▶ [Task brief]
Among the entries that follow, some lines contain the word "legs". Show all of them.

(Excerpts from a dataset)
───

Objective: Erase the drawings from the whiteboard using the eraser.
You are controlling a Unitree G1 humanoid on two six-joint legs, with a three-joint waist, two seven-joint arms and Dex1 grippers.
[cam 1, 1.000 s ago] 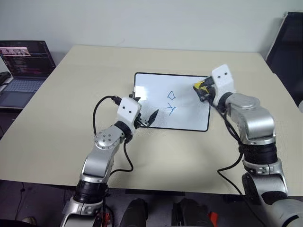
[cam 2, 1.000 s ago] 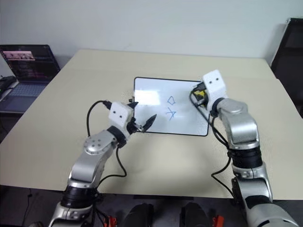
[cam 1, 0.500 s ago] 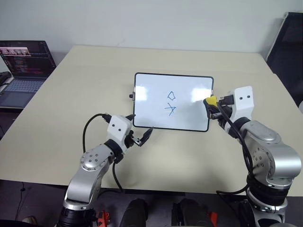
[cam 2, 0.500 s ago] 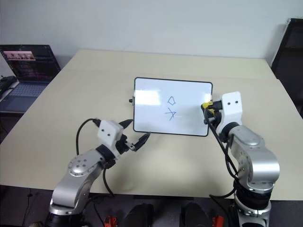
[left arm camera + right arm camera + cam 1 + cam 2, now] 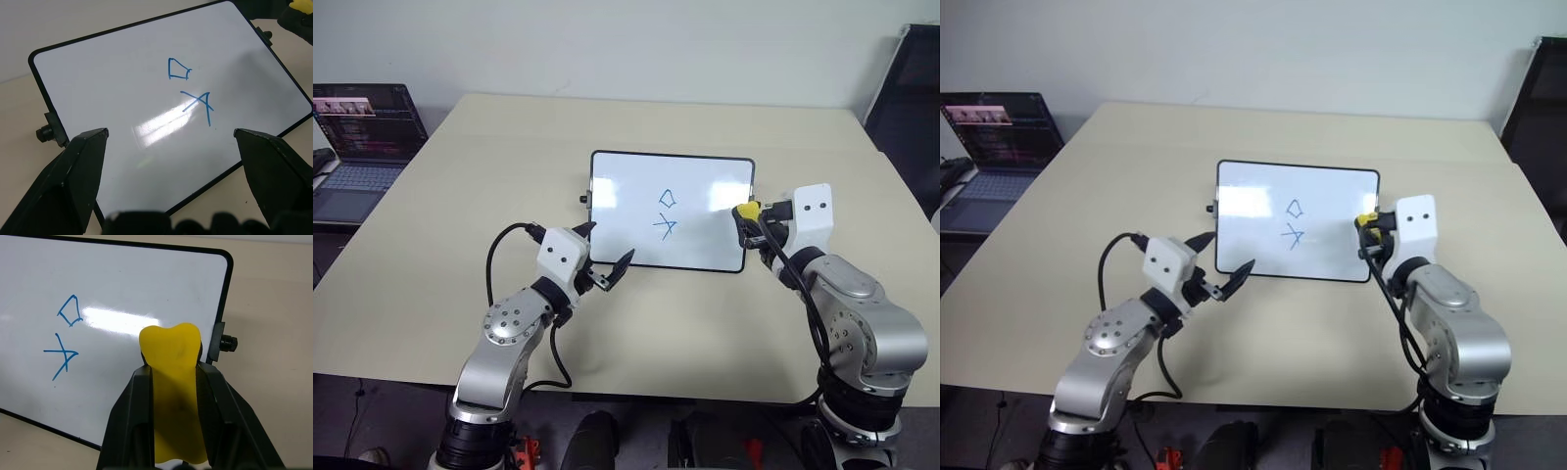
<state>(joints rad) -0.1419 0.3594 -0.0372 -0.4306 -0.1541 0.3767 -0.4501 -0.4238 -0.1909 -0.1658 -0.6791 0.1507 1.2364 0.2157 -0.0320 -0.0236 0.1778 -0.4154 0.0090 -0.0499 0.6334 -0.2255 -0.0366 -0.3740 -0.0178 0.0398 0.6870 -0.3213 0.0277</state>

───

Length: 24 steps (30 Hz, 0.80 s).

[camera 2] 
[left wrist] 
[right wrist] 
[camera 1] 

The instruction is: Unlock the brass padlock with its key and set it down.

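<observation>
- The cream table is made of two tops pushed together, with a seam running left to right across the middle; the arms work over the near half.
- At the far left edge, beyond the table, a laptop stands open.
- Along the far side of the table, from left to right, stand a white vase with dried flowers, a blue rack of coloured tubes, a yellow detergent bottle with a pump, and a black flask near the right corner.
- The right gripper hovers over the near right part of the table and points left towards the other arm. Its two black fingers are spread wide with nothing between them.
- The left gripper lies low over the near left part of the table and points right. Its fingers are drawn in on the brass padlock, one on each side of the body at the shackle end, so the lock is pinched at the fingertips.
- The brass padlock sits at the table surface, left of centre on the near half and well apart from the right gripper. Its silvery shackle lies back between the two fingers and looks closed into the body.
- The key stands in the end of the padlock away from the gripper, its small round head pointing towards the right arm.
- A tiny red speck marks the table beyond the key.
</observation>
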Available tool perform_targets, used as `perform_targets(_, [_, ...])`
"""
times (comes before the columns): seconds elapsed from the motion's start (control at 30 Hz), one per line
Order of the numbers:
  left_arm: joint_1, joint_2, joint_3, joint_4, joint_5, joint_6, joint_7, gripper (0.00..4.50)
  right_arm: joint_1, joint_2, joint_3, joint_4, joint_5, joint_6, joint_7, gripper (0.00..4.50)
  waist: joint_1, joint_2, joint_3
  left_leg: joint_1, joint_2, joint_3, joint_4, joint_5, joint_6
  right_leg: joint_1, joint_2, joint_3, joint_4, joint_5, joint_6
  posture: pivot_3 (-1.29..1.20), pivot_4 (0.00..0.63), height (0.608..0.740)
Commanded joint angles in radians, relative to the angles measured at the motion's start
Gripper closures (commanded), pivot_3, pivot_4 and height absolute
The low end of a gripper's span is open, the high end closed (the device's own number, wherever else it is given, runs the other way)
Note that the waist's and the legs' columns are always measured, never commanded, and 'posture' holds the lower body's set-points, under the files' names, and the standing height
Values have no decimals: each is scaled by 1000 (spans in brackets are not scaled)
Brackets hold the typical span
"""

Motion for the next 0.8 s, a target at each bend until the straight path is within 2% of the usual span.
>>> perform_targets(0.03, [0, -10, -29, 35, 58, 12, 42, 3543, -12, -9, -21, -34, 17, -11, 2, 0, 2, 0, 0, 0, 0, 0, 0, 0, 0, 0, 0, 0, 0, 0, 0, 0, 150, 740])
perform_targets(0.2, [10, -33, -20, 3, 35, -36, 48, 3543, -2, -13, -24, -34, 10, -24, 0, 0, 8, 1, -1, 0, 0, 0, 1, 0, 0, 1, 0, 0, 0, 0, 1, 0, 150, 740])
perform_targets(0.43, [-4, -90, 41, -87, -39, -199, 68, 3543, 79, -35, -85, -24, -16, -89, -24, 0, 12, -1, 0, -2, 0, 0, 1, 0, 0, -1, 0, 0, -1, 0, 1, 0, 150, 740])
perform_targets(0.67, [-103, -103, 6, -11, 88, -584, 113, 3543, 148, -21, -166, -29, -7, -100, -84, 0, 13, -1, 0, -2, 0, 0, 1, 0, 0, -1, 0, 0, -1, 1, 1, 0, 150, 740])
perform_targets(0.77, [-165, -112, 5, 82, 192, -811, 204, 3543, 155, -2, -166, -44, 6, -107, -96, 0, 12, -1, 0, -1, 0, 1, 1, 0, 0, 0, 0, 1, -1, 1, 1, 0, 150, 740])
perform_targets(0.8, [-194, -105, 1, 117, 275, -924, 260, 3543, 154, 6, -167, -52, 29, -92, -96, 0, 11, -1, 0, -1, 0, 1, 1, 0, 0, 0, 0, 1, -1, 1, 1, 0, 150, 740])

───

▶ [Answer space]
You are controlling a Unitree G1 humanoid on two six-joint legs, with a three-joint waist, two seven-joint arms and Dex1 grippers.
Note that the waist's and the legs' columns are always measured, never commanded, and 'posture' holds the lower body's set-points, under the files' names, and the standing height

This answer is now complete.